## Task brief
Pull every line that includes the word "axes" out of the data below and copy it.

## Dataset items
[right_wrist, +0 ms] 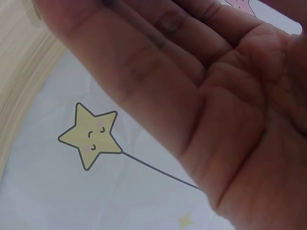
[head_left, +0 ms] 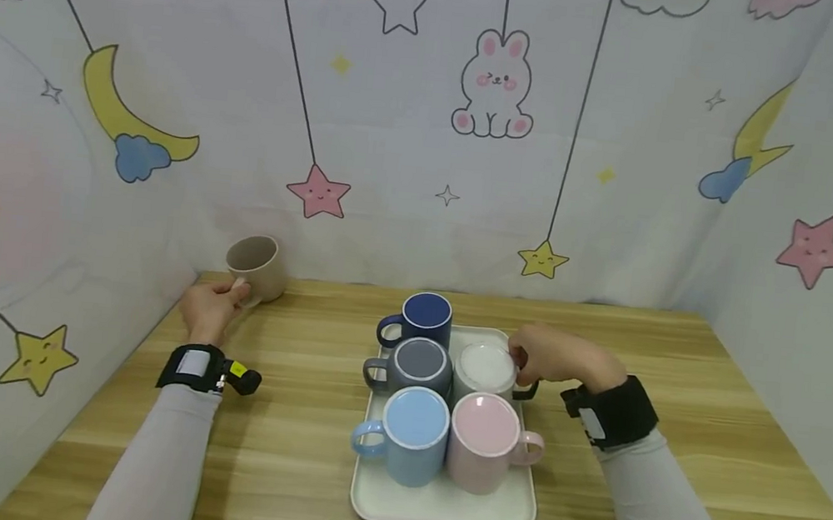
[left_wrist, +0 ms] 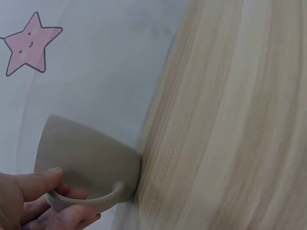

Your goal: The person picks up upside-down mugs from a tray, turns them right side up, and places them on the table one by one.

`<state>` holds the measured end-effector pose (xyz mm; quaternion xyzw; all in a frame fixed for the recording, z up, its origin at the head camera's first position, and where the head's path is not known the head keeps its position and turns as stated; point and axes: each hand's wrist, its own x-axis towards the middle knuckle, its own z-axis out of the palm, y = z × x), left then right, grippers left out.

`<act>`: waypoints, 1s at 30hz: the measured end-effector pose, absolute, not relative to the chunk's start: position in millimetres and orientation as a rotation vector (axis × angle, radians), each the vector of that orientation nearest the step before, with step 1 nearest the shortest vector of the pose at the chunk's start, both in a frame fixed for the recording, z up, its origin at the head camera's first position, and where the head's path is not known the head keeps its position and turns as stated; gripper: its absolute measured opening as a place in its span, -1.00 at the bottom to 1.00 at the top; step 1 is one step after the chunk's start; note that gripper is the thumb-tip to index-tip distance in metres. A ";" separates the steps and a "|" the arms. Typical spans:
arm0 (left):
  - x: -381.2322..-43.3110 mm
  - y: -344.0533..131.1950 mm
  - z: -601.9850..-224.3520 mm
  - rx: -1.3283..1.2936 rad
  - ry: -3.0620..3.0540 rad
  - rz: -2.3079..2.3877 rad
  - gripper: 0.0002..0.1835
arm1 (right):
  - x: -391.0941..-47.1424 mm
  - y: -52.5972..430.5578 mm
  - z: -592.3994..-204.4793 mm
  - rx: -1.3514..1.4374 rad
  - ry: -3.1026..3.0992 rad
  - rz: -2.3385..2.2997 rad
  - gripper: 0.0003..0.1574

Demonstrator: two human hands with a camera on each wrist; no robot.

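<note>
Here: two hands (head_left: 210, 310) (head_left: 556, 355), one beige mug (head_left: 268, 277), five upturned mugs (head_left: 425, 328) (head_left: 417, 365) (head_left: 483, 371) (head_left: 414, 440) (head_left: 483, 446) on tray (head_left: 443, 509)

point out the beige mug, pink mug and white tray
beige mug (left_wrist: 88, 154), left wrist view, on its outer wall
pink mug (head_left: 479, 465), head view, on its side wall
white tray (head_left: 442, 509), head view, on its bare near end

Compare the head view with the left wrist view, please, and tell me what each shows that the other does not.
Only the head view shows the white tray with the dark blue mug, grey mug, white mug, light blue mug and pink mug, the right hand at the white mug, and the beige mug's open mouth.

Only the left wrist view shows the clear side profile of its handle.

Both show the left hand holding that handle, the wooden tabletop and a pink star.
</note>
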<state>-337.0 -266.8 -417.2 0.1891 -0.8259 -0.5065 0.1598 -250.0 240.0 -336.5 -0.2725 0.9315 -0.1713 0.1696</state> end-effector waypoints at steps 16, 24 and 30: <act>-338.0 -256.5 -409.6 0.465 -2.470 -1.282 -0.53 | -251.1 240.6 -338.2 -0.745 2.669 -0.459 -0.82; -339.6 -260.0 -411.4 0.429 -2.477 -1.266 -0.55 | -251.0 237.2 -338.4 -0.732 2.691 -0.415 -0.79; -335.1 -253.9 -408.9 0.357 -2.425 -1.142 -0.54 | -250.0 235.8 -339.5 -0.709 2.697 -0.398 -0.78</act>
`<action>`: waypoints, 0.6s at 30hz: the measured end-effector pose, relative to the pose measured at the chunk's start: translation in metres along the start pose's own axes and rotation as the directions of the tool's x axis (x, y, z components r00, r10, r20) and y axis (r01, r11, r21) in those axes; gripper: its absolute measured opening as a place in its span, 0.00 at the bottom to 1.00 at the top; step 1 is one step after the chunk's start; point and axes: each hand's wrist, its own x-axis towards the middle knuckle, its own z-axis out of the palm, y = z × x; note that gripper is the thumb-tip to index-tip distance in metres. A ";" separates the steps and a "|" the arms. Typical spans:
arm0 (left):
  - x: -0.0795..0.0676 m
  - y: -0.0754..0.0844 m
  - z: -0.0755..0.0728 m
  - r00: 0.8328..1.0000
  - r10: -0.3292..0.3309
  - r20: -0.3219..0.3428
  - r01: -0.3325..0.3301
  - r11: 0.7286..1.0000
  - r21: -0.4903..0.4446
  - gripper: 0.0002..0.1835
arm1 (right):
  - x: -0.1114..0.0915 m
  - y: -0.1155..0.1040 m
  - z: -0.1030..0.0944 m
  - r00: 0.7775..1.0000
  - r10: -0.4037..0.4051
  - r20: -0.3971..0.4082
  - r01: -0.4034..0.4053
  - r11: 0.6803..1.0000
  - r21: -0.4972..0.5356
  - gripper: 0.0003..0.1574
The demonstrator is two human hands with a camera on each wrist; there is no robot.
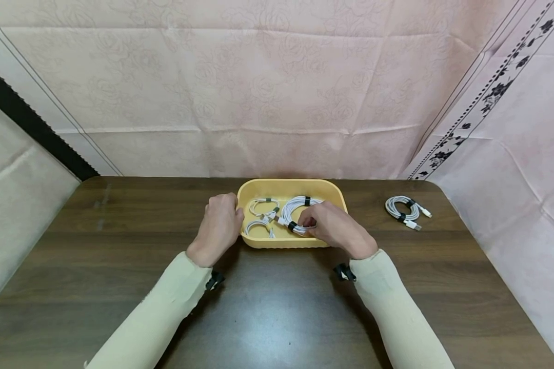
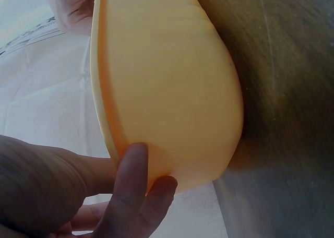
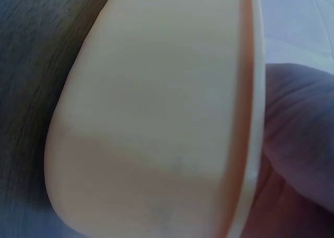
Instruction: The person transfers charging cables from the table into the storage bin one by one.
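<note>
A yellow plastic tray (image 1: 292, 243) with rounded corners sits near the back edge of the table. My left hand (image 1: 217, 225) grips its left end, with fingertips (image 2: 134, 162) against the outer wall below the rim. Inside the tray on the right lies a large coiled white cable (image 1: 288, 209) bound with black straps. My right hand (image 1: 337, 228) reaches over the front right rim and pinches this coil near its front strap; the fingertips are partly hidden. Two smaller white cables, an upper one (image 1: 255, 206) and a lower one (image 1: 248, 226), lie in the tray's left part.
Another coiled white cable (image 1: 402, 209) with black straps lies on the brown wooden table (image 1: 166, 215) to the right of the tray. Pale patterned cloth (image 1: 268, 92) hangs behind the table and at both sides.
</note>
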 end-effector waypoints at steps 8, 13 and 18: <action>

## Task answer
`<state>` holds the measured end-effector pose (xyz mm; quaternion xyzw; all in a frame fixed for the recording, z up, its origin at the head camera's first position, and where the head's path is not known the head keeps its position and turns as stated; point and axes: each hand's wrist, its own x-axis towards the middle knuckle, its own z-axis out of the palm, y = z × x), left then right, grippers left out.
`<action>`: waypoints, 0.6s at 30hz: the measured end-effector pose, relative to the pose measured at the chunk's start: translation in metres along the start pose's own axes and rotation as the directions of the tool's x axis (x, y, z components r00, r10, r20) and y axis (r01, r11, r21) in those axes; gripper: its absolute measured opening as a place in its span, 0.00 at the bottom to 1.00 at the top; step 1 is one step after the chunk's start; point and axes: each hand's wrist, its own x-axis towards the middle knuckle, its own z-axis out of the palm, y = z × x; note that gripper is the thumb-tip to index-tip distance in metres. A ";" separates the steps and a "|" the arms. Typical spans:

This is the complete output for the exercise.